Bijan Amini-Alavijeh

About Bijan Amini-Alavijeh


Bijan Amini-Alavijeh’s practice is an exploration into how things are made, using both manufactured and primitive processes with industrial materials. At the root of his practice is an obsession with the systematic use of mathematics; structure, repetition and scale.

His current working process begins with photography and studies of architecture, in which he documents both aesthetic and technical elements of design. He is interested in the contrast between the use of traditional methods that created extravagant, ornamental elements of Victorian and Medieval architecture in comparison to the industrial methods used in Modernist and Brutalist forms of concrete structures, curves and compositions.

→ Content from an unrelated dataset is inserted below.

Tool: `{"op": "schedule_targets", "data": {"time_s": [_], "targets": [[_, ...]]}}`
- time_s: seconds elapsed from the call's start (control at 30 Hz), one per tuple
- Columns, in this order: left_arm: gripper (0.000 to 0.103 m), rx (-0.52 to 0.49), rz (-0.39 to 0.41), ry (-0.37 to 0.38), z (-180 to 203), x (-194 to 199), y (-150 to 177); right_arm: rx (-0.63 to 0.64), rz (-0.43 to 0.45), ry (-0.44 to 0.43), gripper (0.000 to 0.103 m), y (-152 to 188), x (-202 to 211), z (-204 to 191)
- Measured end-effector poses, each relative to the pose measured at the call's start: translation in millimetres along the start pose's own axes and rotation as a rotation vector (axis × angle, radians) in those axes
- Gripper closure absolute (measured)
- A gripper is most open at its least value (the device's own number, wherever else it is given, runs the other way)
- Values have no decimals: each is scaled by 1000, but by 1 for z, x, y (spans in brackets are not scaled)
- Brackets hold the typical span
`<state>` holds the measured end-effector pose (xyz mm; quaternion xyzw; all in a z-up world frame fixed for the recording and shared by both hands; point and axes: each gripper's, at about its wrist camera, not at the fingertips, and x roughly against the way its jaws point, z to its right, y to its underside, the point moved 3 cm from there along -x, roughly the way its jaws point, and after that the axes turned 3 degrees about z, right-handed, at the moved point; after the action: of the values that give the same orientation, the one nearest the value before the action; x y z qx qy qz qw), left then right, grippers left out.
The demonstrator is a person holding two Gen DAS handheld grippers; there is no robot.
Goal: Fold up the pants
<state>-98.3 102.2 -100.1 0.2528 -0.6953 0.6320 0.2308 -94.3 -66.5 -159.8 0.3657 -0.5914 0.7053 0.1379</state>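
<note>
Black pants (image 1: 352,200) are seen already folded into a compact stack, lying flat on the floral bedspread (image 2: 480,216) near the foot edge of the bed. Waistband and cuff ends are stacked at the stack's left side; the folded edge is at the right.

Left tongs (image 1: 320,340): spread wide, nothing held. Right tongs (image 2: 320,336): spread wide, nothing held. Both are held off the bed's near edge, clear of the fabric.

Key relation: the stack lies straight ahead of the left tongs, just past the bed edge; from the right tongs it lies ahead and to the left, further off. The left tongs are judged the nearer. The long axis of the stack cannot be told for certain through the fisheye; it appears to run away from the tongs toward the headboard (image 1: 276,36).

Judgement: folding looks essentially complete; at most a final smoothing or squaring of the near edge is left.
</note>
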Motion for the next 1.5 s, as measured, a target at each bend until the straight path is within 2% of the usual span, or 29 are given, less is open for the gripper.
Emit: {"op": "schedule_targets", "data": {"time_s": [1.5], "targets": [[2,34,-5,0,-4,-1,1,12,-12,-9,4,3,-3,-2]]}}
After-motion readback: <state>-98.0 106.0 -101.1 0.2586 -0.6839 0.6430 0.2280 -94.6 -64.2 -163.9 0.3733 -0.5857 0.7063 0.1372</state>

This visual research informs the creation of abstracted elements of architecture, finding the balance between ornamental and pure form, learning from tradition but finding its place in today’s built environment. Recent works have focused mainly on the use of ornamental features that use more primitive processes and accessible materials such as wire mesh, mod-roc and wood. Maths is used to build the basis of the structure, however the materials used make this less precise, presenting mathematical failures in the support and stability of the structure itself.

The act of making things; objects; sculptures, allows me to think of variations of manufactured processes, questioning the limitation of materials and equipment needed to make something and how to make it more accessible for myself, and others.